◆ **PROBLEM REQUIREMENTS**
Print the material underneath in full, keeping every line exactly as it is.

────────────────────

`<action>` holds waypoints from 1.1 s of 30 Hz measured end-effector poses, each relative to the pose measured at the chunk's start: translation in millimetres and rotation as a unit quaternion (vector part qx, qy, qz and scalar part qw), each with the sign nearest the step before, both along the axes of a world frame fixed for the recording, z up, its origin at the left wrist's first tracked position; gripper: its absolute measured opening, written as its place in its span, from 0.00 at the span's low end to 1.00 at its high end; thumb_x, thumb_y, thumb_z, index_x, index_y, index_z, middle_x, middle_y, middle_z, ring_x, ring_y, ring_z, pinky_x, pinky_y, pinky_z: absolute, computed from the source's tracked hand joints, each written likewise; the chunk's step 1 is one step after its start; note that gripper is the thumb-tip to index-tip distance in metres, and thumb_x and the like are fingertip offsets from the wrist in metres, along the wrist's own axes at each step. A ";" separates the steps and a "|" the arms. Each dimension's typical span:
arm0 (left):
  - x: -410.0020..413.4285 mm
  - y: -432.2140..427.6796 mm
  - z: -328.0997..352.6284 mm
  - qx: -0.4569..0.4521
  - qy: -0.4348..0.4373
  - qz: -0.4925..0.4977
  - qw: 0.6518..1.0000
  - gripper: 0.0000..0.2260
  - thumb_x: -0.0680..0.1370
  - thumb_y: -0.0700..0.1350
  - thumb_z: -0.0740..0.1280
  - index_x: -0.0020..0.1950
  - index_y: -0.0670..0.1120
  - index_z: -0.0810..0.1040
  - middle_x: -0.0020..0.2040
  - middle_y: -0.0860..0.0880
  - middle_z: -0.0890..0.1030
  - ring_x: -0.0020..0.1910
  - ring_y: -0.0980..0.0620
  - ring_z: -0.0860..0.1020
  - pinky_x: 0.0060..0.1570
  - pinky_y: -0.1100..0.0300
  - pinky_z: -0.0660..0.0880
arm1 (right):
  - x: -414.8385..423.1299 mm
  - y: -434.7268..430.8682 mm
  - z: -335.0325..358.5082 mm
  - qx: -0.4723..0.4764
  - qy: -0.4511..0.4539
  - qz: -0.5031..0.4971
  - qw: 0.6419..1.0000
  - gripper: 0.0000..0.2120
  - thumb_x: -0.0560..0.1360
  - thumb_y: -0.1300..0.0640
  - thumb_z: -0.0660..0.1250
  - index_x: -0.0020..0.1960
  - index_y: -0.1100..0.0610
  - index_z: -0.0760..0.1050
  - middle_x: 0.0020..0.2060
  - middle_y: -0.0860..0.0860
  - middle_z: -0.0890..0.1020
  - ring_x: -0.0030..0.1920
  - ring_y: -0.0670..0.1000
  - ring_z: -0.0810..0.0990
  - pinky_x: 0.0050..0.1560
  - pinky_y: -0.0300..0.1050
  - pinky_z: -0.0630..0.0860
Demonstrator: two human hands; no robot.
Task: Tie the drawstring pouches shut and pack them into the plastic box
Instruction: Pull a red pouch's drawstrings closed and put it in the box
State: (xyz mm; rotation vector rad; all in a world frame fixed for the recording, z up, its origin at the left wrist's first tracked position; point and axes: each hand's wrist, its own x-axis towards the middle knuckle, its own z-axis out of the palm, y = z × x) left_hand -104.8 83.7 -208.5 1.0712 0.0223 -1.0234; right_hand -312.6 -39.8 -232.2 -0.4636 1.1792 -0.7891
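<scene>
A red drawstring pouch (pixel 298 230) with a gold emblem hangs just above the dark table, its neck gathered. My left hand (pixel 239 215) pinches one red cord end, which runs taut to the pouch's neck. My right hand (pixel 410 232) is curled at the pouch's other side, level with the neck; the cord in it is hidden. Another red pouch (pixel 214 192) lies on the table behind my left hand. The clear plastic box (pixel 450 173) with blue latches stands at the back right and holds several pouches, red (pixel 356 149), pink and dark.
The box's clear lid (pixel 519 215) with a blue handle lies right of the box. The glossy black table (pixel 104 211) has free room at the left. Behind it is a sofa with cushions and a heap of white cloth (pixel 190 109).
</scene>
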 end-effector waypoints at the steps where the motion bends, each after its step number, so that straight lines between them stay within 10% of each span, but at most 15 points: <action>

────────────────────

◆ **WRITTEN ANSWER**
`<action>` holds waypoints from 1.1 s of 30 Hz measured end-effector poses, each relative to the pose measured at the chunk's start: translation in millimetres and rotation as a unit quaternion (vector part qx, qy, qz and scalar part qw), each with the sign nearest the step before, both along the axes of a world frame fixed for the recording, z up, its origin at the left wrist's first tracked position; gripper: its absolute measured opening, written as its place in its span, from 0.00 at the span's low end to 1.00 at its high end; thumb_x, thumb_y, thumb_z, index_x, index_y, index_z, middle_x, middle_y, middle_z, ring_x, ring_y, ring_z, pinky_x, pinky_y, pinky_z: absolute, computed from the source's tracked hand joints, each written likewise; the chunk's step 1 is one step after its start; note that gripper is the thumb-tip to index-tip distance in metres, and thumb_x and the like are fingertip offsets from the wrist in metres, along the wrist's own axes at each step. A ";" separates the steps and a "|" the arms. Each dimension's typical span:
arm0 (left):
  - x: -410.0020..413.4285 mm
  - y: -432.2140..427.6796 mm
  - z: -328.0997..352.6284 mm
  - qx: -0.4569..0.4521
  - qy: -0.4348..0.4373
  - qz: -0.4925..0.4977
  - qw: 0.6518..1.0000
  - gripper: 0.0000..0.2260
  - thumb_x: -0.0680..0.1370
  - thumb_y: -0.0700..0.1350
  - thumb_z: -0.0740..0.1280
  - index_x: -0.0020..0.1950
  - index_y: -0.0670..0.1120
  - index_z: -0.0810..0.1040
  - middle_x: -0.0020..0.2040
  - middle_y: -0.0860..0.0880
  - middle_z: -0.0890..0.1030
  - ring_x: -0.0020..0.1910
  - ring_y: -0.0980..0.0620
  - ring_z: -0.0860..0.1020
  - pinky_x: 0.0060..0.1570
  - pinky_y: -0.1100..0.0300
  - pinky_z: -0.0660..0.0880
arm1 (right):
  - x: -414.8385..423.1299 mm
  - y: -434.7268..430.8682 mm
  - z: -335.0325..358.5082 mm
  - qx: -0.4723..0.4764
  - qy: -0.4511..0.4539
  - qz: -0.5031..0.4971
  - qw: 0.6419..1.0000
  - gripper: 0.0000..0.2120
  - thumb_x: -0.0560..0.1360
  - thumb_y: -0.1300..0.0640
  - thumb_z: -0.0660..0.1250
  - index_x: -0.0020..0.1960
  - index_y: -0.1100..0.0610
  - index_z: -0.0760..0.1050
  - middle_x: 0.0020..0.2060
  - middle_y: -0.0860..0.0860
  - middle_z: -0.0890..0.1020
  - ring_x: -0.0030..0.1920
  - ring_y: -0.0670..0.1000
  - ring_z: -0.0810..0.0990
  - pinky_x: 0.0050..0.1560
  - pinky_y: -0.0300..0.1050
  - pinky_z: -0.0630..0.0860
Demonstrator: two human hands; no robot.
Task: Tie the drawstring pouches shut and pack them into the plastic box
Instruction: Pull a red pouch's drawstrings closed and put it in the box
State: (xyz mm; rotation vector rad; all in a world frame fixed for the recording, z up, its origin at the left wrist's first tracked position; point and axes: each hand's wrist, its own x-axis towards the middle knuckle, its own z-axis out of the palm, y = z × x) left_hand -104.8 83.7 -208.5 1.0712 0.0223 -1.0234; right_hand -312.6 -39.8 -232.2 -0.4636 1.1792 -0.7891
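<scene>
A red drawstring pouch (pixel 298 230) with a gold emblem hangs just above the dark table, its neck gathered. My left hand (pixel 239 215) pinches one red cord end, which runs taut to the pouch's neck. My right hand (pixel 410 232) is curled at the pouch's other side, level with the neck; the cord in it is hidden. Another red pouch (pixel 214 192) lies on the table behind my left hand. The clear plastic box (pixel 450 173) with blue latches stands at the back right and holds several pouches, red (pixel 356 149), pink and dark.
The box's clear lid (pixel 519 215) with a blue handle lies right of the box. The glossy black table (pixel 104 211) has free room at the left. Behind it is a sofa with cushions and a heap of white cloth (pixel 190 109).
</scene>
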 end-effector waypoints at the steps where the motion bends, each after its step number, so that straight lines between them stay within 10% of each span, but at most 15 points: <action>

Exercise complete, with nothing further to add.